Your task is to copy the stretch of lines in the records below that begins with the line containing "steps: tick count" and ends with the line containing "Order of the", exactly as written, with nothing added.

(Records provided Opens)

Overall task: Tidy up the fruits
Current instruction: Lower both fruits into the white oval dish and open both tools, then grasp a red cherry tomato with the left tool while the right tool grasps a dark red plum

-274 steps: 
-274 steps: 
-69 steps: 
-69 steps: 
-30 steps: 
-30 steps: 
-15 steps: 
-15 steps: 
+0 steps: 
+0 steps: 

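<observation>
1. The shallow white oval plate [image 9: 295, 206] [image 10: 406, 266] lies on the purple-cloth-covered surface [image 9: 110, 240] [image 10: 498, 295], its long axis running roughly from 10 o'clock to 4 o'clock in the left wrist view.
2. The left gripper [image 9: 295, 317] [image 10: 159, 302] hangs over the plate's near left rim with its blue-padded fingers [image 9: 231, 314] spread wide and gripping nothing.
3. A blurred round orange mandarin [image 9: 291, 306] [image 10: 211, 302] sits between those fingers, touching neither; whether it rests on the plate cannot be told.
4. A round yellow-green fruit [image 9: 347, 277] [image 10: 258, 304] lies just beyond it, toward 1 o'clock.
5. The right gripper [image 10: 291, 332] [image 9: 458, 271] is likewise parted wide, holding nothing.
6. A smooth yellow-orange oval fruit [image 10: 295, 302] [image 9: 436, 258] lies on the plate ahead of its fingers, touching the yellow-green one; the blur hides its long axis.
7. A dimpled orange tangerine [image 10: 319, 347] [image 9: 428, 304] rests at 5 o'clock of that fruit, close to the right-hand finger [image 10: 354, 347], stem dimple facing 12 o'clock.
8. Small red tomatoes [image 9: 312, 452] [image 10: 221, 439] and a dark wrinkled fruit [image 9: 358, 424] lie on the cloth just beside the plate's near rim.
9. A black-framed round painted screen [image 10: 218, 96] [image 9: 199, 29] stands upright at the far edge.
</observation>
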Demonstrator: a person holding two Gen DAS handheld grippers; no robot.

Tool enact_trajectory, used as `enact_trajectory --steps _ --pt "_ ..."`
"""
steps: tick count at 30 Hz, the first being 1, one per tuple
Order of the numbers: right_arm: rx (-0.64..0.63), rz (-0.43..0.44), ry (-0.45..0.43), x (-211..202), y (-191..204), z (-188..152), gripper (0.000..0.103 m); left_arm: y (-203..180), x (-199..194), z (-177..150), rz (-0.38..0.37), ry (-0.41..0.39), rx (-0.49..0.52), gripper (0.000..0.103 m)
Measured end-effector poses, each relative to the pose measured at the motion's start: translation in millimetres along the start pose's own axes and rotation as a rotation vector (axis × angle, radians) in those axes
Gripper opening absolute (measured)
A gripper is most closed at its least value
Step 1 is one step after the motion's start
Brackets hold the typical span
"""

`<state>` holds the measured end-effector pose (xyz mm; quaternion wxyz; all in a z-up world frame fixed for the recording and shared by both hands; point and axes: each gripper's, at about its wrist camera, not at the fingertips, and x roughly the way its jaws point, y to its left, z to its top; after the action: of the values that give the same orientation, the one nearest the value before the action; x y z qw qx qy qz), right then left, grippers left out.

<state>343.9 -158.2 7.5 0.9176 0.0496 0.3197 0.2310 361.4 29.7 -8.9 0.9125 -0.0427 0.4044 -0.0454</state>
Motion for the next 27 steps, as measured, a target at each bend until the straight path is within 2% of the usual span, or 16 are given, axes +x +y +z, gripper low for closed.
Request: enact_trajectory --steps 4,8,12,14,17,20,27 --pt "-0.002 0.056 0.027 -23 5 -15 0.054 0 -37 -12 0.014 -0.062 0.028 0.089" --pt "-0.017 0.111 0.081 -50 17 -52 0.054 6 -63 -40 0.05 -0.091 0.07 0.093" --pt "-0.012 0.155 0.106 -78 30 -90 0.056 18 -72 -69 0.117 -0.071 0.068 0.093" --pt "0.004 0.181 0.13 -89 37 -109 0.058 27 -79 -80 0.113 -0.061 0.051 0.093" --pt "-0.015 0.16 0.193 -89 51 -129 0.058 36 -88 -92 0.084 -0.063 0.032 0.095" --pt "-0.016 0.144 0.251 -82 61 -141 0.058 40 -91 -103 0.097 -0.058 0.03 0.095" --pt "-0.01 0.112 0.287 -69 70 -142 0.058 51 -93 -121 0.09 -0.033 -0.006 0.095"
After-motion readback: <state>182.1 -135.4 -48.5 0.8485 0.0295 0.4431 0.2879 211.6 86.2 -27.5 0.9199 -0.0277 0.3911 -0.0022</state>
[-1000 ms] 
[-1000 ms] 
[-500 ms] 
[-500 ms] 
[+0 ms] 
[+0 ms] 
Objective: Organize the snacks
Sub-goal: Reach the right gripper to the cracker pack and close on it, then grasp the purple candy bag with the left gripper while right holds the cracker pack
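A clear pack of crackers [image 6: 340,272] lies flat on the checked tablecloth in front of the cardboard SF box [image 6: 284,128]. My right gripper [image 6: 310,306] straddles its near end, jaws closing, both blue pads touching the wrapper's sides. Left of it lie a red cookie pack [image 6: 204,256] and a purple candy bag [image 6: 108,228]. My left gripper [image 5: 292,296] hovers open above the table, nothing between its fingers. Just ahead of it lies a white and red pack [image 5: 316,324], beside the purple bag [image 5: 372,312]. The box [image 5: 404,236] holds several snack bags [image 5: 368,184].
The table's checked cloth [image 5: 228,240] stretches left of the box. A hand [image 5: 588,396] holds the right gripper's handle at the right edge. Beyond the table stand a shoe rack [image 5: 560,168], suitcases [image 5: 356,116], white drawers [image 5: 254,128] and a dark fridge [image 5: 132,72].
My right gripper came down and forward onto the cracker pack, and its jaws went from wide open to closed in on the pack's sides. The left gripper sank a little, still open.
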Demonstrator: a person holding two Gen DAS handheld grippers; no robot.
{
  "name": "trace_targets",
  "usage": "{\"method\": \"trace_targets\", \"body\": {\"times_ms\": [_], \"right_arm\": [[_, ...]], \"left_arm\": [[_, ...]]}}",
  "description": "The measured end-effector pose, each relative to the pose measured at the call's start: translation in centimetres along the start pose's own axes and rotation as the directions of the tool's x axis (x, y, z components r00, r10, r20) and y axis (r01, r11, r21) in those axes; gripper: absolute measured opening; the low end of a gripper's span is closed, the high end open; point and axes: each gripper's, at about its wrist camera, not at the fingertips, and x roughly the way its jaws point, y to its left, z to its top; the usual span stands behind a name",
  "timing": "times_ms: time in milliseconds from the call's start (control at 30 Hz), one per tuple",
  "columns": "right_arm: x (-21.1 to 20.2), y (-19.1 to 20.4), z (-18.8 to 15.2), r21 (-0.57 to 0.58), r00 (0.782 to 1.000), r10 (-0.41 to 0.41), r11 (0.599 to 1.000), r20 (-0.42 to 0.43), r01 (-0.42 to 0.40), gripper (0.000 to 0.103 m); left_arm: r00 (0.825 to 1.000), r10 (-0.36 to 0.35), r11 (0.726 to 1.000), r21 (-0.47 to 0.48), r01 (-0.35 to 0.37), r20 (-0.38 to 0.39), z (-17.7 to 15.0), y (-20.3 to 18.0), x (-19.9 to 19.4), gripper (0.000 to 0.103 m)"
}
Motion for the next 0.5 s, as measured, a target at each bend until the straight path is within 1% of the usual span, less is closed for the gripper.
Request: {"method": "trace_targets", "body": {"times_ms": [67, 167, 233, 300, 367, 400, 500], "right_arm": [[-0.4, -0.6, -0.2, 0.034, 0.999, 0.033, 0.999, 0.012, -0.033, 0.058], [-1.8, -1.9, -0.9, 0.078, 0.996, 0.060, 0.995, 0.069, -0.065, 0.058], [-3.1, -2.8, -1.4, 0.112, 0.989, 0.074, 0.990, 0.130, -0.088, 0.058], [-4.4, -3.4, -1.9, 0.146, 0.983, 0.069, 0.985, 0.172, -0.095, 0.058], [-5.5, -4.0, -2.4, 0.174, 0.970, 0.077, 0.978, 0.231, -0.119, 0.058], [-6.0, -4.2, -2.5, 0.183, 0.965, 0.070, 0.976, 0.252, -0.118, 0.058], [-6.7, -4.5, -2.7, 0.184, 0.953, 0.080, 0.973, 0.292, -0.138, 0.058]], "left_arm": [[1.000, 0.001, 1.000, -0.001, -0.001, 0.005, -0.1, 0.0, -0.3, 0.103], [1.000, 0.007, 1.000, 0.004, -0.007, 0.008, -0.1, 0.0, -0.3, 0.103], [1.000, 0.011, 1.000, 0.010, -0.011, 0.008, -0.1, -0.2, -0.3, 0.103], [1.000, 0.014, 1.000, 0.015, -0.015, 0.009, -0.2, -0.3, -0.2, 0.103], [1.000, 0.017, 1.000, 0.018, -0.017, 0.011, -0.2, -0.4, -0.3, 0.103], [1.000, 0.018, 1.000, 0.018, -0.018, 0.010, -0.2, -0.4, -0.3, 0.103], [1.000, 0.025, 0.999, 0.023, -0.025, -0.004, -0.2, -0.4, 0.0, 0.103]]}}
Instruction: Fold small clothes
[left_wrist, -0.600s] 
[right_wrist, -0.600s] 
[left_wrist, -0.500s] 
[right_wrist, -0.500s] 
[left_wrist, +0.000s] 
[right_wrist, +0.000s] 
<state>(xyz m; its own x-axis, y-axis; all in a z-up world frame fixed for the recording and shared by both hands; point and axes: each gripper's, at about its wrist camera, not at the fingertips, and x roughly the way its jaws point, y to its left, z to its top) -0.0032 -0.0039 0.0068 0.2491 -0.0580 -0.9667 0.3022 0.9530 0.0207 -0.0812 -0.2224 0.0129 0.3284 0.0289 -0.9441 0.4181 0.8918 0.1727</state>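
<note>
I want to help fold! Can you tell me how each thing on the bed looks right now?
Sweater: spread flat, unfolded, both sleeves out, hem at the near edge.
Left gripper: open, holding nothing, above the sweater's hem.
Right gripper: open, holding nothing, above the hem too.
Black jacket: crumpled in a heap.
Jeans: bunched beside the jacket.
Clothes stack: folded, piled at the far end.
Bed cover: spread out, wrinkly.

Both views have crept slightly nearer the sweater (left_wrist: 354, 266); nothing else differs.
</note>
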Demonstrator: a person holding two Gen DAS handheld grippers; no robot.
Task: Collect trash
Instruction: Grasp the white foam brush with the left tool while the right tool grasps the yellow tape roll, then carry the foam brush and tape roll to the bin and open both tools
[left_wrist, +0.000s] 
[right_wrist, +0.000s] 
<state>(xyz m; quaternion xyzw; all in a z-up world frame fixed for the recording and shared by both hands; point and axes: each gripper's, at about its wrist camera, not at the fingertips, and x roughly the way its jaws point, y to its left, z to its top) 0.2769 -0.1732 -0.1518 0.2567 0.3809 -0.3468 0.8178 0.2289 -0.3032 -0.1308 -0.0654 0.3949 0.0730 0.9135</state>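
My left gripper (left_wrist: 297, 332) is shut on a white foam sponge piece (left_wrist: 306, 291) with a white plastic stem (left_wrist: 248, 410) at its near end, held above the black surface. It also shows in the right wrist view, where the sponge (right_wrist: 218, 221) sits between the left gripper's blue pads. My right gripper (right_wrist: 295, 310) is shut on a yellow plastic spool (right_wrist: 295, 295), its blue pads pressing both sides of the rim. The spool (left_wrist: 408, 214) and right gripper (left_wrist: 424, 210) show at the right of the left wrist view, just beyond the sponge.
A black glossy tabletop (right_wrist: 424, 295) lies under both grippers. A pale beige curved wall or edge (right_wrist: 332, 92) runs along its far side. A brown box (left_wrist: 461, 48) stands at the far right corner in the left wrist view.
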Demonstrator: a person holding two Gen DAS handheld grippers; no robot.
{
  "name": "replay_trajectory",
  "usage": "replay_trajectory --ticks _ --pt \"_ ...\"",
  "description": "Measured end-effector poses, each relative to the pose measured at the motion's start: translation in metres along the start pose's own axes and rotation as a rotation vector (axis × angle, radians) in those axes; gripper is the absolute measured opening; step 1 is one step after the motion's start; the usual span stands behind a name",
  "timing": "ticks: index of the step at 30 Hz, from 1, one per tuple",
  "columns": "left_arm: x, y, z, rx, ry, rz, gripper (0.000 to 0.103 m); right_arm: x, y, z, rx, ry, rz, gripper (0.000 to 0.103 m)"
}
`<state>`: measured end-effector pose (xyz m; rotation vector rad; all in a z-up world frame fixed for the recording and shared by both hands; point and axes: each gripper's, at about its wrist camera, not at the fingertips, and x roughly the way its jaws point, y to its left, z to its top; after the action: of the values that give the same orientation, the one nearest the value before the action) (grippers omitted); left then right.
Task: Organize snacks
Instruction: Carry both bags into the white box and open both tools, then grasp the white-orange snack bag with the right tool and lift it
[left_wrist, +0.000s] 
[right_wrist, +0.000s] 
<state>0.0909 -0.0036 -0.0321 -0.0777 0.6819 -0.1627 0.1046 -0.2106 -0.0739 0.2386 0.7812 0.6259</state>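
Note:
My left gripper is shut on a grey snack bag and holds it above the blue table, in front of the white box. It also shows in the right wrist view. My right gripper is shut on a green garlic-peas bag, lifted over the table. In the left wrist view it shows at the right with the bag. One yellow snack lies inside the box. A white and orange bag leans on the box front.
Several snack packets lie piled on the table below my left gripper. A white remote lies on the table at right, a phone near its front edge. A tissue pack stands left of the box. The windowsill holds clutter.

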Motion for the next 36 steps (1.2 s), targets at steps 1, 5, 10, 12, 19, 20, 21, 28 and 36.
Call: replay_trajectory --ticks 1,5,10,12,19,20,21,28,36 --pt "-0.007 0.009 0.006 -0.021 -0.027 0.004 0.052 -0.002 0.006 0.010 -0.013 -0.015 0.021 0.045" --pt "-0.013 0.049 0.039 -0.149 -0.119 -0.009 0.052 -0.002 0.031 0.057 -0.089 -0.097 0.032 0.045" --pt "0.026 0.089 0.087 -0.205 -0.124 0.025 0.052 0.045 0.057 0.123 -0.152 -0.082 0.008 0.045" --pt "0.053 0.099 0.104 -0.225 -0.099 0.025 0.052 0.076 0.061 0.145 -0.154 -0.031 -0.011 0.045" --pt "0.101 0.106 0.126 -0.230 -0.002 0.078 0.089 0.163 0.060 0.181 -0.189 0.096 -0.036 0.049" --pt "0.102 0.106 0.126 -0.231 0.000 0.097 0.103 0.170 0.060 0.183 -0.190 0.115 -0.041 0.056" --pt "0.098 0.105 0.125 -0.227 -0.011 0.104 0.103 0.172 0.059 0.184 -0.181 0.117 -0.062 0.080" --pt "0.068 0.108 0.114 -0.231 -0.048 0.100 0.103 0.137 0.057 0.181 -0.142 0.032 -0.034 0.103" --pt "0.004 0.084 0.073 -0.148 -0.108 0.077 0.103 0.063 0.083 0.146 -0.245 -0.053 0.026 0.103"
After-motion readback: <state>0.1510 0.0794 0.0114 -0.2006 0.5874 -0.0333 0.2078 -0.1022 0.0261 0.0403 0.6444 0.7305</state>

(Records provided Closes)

◆ Task result
steps: tick count at 30 Hz, the first being 1, one per tuple
Order of the numbers: right_arm: rx (-0.64..0.63), rz (-0.43..0.44), ry (-0.45..0.43), x (-211..202), y (-191..204), z (-188..152), gripper (0.000..0.103 m); left_arm: y (-203..180), x (-199..194), z (-177..150), rz (-0.38..0.37), ry (-0.41..0.39), rx (-0.49..0.52), gripper (0.000..0.103 m)

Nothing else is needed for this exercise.